Mesmo sem apoio declarado, Jackson Barreto garantiu 176 assinaturas de deputados

Ana Paula Scinocca,

04 de junho de 2009 | 21h15

O deputado Jackson Barreto (PMDB-SE) voltou a protocolar, na noite desta quinta-feira, 4, na Secretaria-Geral da Mesa da Câmara, Proposta de Emenda Constitucional (PEC) que permite duas reeleições continuadas para prefeitos, governadores e presidente da República e viabilizaria um terceiro mandato para o presidente Luiz Inácio Lula da Silva. Na semana passada, Barreto protocolou a proposta, mas a viu ser devolvida com a retirada - por pressão dos partidos de oposição - de 17 assinaturas.

Na nova tentativa, ele reuniu 185 assinaturas, 14 a mais que o mínimo necessário de 171, segundo recontagem feita no meio da noite. Até meia-noite, prazo final para registro das assinaturas, a mobilização dos partidos produziu a retirada de apoio de 9 parlamentares. O número final oficial ficou em 176 parlamentares, suficientes para que a emenda inicie tramitação pelas comissões da Câmara.

Desta vez, nenhum deputado do PSDB assinou a proposta. Na versão anterior, cinco tucanos deram apoio, mas se viram obrigados a retirar seus nomes depois que o presidente do partido, senador Sérgio Guerra (PE), ameaçou expulsá-los da sigla.

No DEM, não houve ameaça de expulsão, mas na ocasião oito parlamentares também acabaram tirando seus nomes. Mesmo assim, três mantiveram apoio à iniciativa de Barreto. Agora, além deles, o deputado do PMDB do Sergipe conseguiu a adesão de mais um democrata, Rogério Lisboa (RJ), totalizando, no novo round, o apoio de quatro integrantes do partido comandado por Rodrigo Maia (DEM-RJ).

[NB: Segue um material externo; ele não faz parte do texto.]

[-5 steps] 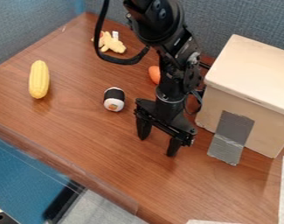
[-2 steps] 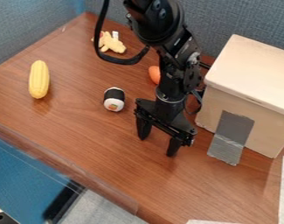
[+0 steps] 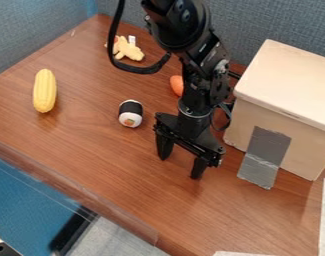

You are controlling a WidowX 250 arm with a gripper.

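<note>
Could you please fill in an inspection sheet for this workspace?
Surface: brown wood-grain tabletop; no spills seen.
Things nearest the tool: toy sushi roll, apart from it.
Clutter: yellow corn at left; yellow toy at the back; orange object, partly hidden by the arm.
Tool: open, fingers pointing down, holding nothing.
Cables: black cable looping beside the arm.
Surroundings: fabric partitions; wooden box with gray tape on its front.

Table (image 3: pixel 91 150) glossy wood; box (image 3: pixel 285 85) smooth pale wood; tape (image 3: pixel 263 155) silvery; wall (image 3: pixel 271 22) woven cloth.
</note>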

Antes da recontagem, no início da noite, as assinaturas somavam 182. Do PC do B, 12 deputados aderiram, dois a mais do que na primeira tentativa. Do PDT, vieram 16 assinaturas de apoio ante 14 na primeira versão. No PMDB, a adesão cresceu de 46 (na semana passada) para 53 (ontem) assinaturas. O PT de Lula reuniu 32 assinaturas, apesar de oficialmente o partido se posicionar contra o terceiro mandato do presidente. O PMN aparece com uma única assinatura. O PR com 17, PP com 10, PSB 12, PSC 2, PTB com 14, PTC com 1 e PV com 8, segundo informações da Secretaria-Geral da Mesa. 

Na noite desta quinta-feira, Jackson Barreto não foi localizado para comentar a nova tentativa. Na semana passada, ele disse que a iniciativa era "um reconhecimento do povo do Nordeste ao trabalho do presidente Lula e às políticas públicas dele". E insistiu que "em momento de crise é melhor que sejamos conduzidos por alguém com credibilidade externa e interna", disse.

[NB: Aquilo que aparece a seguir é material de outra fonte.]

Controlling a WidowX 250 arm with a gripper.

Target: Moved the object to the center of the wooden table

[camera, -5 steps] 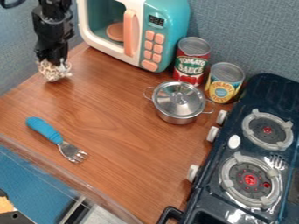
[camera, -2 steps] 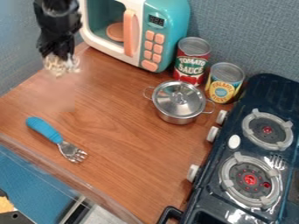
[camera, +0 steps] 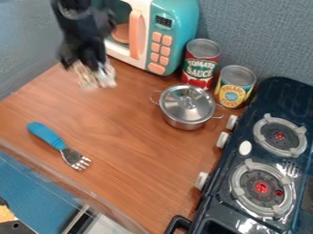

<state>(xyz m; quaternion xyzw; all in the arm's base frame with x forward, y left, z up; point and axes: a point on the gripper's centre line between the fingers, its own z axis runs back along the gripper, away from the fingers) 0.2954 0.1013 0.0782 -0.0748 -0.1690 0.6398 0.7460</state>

Para valer a tempo de ampliar o mandato do presidente Lula, a PEC precisa ser aprovada pela Câmara e pelo Senado até setembro - prazo considerado limite para mudanças na legislação eleitoral referentes à disputa de 2010. Depois de conferidas as assinaturas, a emenda tem de ser admitida pela Comissão de Constituição e Justiça (CCJ) e segue para discussão em uma comissão especial a ser criada na Câmara. Só depois irá a votação nos plenários da Câmara e do Senado. "A gente sabe que o tempo é questão de vontade política", disse Barreto, ao ser advertido de que poderá não haver tempo para que a emenda seja válida para as eleições do ano que vem.